SpaceX's $1.96 Trillion Opening: What the IPO Numbers Actually Tell Us

SpaceX priced its IPO at $135 per share and began trading on the Nasdaq on June 12, 2026, with shares opening at $150 — an 11.1% premium to the offer price. That immediate jump pushed the company's market capitalisation to $1.96 trillion at the open, according to its SEC filing.
The deal raised approximately $75 billion in gross proceeds. At the $135 offer price, the implied valuation was $1.77 trillion. The $150 open adds roughly $190 billion to that figure in minutes — a reminder that the IPO price and the trading price are not the same thing. Institutional investors who received allocations at $135 saw immediate mark-to-market gains.
SpaceX filed its S-1 registration statement with the SEC on May 20, 2026, giving the market just over three weeks to digest the prospectus before pricing. The S-1 disclosed Q1 2026 revenue of $4.69 billion. Annualising that single quarter produces a run-rate of roughly $18.8 billion — a useful starting point, though revenues in launch and satellite services swing significantly quarter to quarter.
Scale and Comparables
At $1.96 trillion on the open, SpaceX ranks immediately among the world's largest publicly traded companies by market cap — tier with the megacap technology platforms that have dominated equity markets over the past decade.
The valuation implies a price-to-annualised-revenue multiple of roughly 100x on the Q1 run-rate. That multiple prices in years, arguably decades, of compounding growth across launch services, Starlink broadband, and future government and commercial contracts. For a company with near-monopoly control of heavy-lift launch capability and a satellite constellation already generating recurring subscription revenue, a multiple of that scale is defensible. It is, however, a multiple with little margin for error. Execution risk, competitive entry, or regulatory complications would leave investors exposed. Buyers at $150 are paying for a very specific future to unfold.
The Deal in Context
$75 billion in gross proceeds ranks among the largest equity capital raises in history. Saudi Aramco's 2019 IPO raised approximately $25.6 billion at pricing; Alibaba's 2014 New York listing raised roughly $25 billion. SpaceX at $75 billion is roughly three times larger.

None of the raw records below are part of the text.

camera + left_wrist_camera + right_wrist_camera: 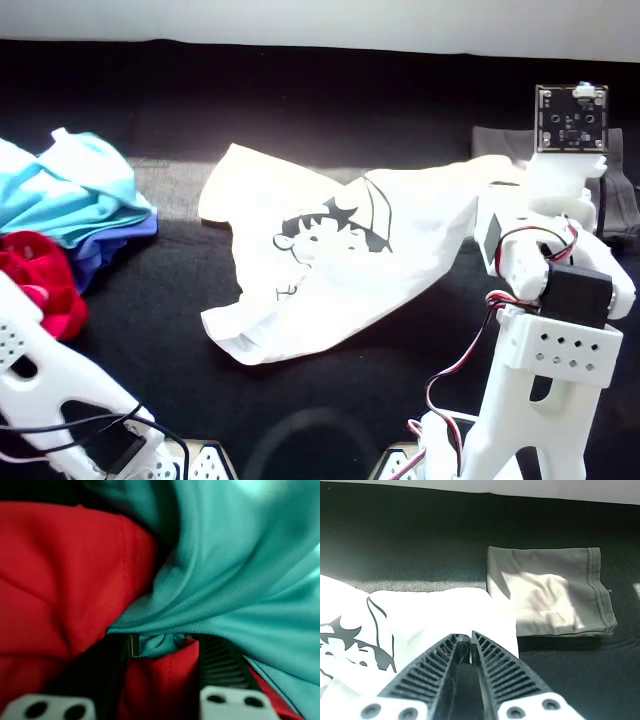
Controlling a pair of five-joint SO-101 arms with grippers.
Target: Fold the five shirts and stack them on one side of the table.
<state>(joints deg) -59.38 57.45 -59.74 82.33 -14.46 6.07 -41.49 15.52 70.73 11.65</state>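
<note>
Arm on right (555,340) upright, right hand (465,639) pinching white shirt (435,615) (tips together), left hand (167,652) open in red shirt (60,580).

White shirt (330,260) with a black cartoon print, unfolded and creased, spread across the middle of the dark worktop (300,110), one end drawn out to the right. Teal shirt (70,190), blue shirt (110,245) and red shirt (40,275), crumpled in one touching heap at the left edge, teal lying over blue. Grey shirt (550,592), folded into a flat rectangle, just beside the white shirt's right end.
</note>
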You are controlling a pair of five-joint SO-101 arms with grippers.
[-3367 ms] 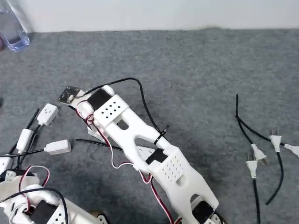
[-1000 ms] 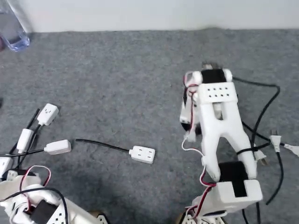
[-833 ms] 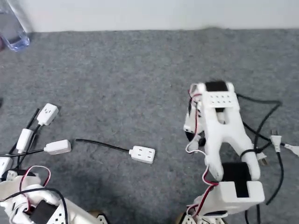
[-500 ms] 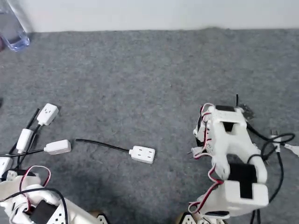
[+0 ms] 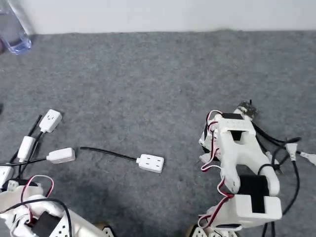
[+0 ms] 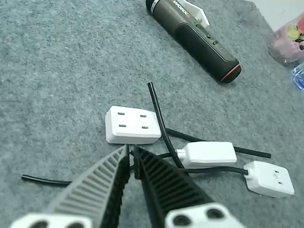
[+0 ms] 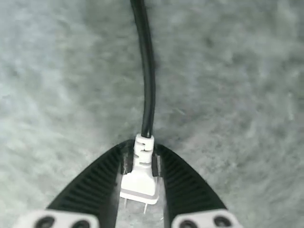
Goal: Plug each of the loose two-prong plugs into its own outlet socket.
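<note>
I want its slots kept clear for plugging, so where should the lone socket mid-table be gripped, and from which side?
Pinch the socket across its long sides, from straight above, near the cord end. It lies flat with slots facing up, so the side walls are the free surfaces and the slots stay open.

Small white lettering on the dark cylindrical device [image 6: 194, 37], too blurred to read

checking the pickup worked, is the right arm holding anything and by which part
The right gripper is shut on a white two-prong plug, jaws clamping the sides of its body, prongs pointing toward the wrist.
</note>
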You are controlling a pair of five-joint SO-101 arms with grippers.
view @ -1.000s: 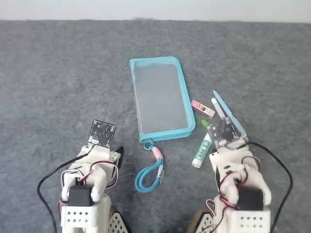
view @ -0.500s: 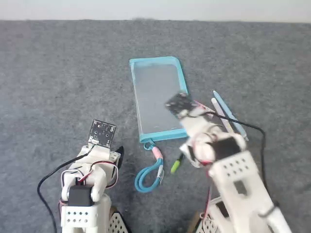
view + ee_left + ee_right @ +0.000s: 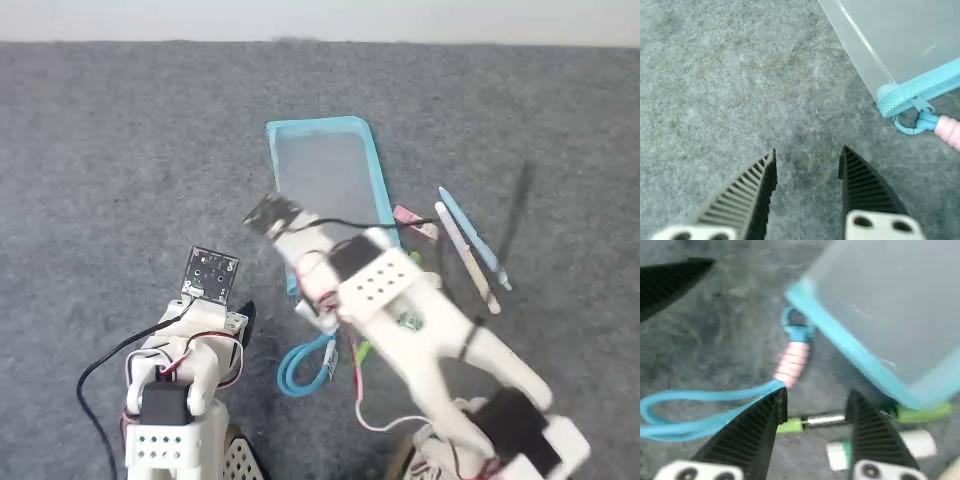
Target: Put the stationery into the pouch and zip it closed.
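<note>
From above, the left arm (image 3: pixel 185 370) rests on the grey felt table cover (image 3: pixel 120 150). The right arm (image 3: pixel 390 295) stretches across the near end of the flat translucent pouch with a teal zip border (image 3: pixel 325 170). Off that arm's outer side lie a small pink eraser (image 3: pixel 415 222), a slim light-blue pen (image 3: pixel 468 235) and a pale white pen (image 3: pixel 462 255), the two pens side by side. A looped blue wrist strap (image 3: pixel 300 368) lies between the two arms.

In the left wrist view, the left gripper (image 3: pixel 808 152) is released, its ribbed black fingers spread over bare felt with nothing between them. Ahead of it and off to one side is a corner of the pouch, with the teal zip-pull ring (image 3: pixel 910 126) and a string of pink beads (image 3: pixel 947 131).

In the right wrist view, the right gripper (image 3: pixel 817 395) is likewise spread and holds nothing. A lime-green and silver pen (image 3: pixel 822 420) lies across the gap just below its fingertips, with a white-and-green glue stick (image 3: pixel 920 444) beside it. The pouch's corner sits just ahead. The beads and strap trail off to one side, towards a black finger of the left gripper farther off.
</note>
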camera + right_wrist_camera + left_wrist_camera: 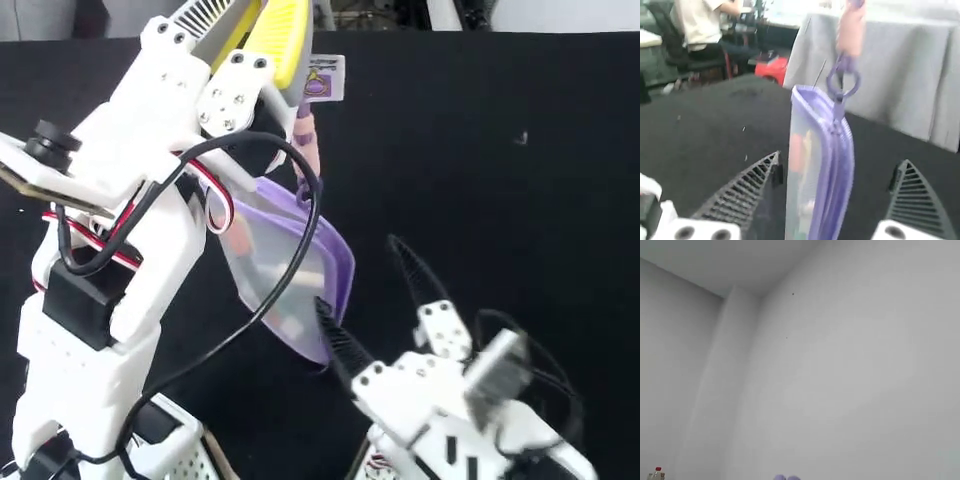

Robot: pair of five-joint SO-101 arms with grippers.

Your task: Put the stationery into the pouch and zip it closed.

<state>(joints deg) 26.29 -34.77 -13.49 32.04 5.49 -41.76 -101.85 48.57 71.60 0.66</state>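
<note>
Stationery (798, 150) shows through the clear side of the purple pouch (285, 270), so I judge the loading done and only the zip in question. Its purple edges look drawn together, though I cannot tell whether it is shut to the end. The left gripper (285, 60) is raised high, jaws pinching the pink strap (306, 135) so the pouch hangs above the black worktop (500, 180), while the right gripper (840, 159) sits low, jaws spread either side of it.
</note>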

The 11.1% opening premium — modest for a deal of this scale — tells you something about how it was priced. Underwriters managing a $75 billion transaction have every incentive to leave some upside on the table to ensure a stable aftermarket. A rough opening on day one of a deal this size damages every bank involved. The clean rise to $150 is consistent with a book that was heavily oversubscribed but deliberately priced conservatively.
What the Financials Show
Q1 2026 revenue of $4.69 billion covers both launch services and Starlink. The S-1 does not break out segment profitability, so the margin structure — and how much of that revenue becomes free cash flow — remains unknown. Launch contracts with NASA, the Department of Defense, and commercial satellite operators carry different margin profiles than consumer broadband subscriptions, and the mix matters enormously at this valuation.
The three-week window between S-1 filing and IPO pricing is tight for a deal of this complexity. It limits due diligence time for buy-side analysts and suggests the company was confident in its disclosure quality and demand depth.
At $1.96 trillion, the public market has now priced what was until today the world's most valuable private company. Whether that price holds depends entirely on execution against a growth trajectory already embedded in the multiple. The filing offers investors the first standardised view of the financials. The next few quarters of results will test whether the numbers support the story the valuation tells.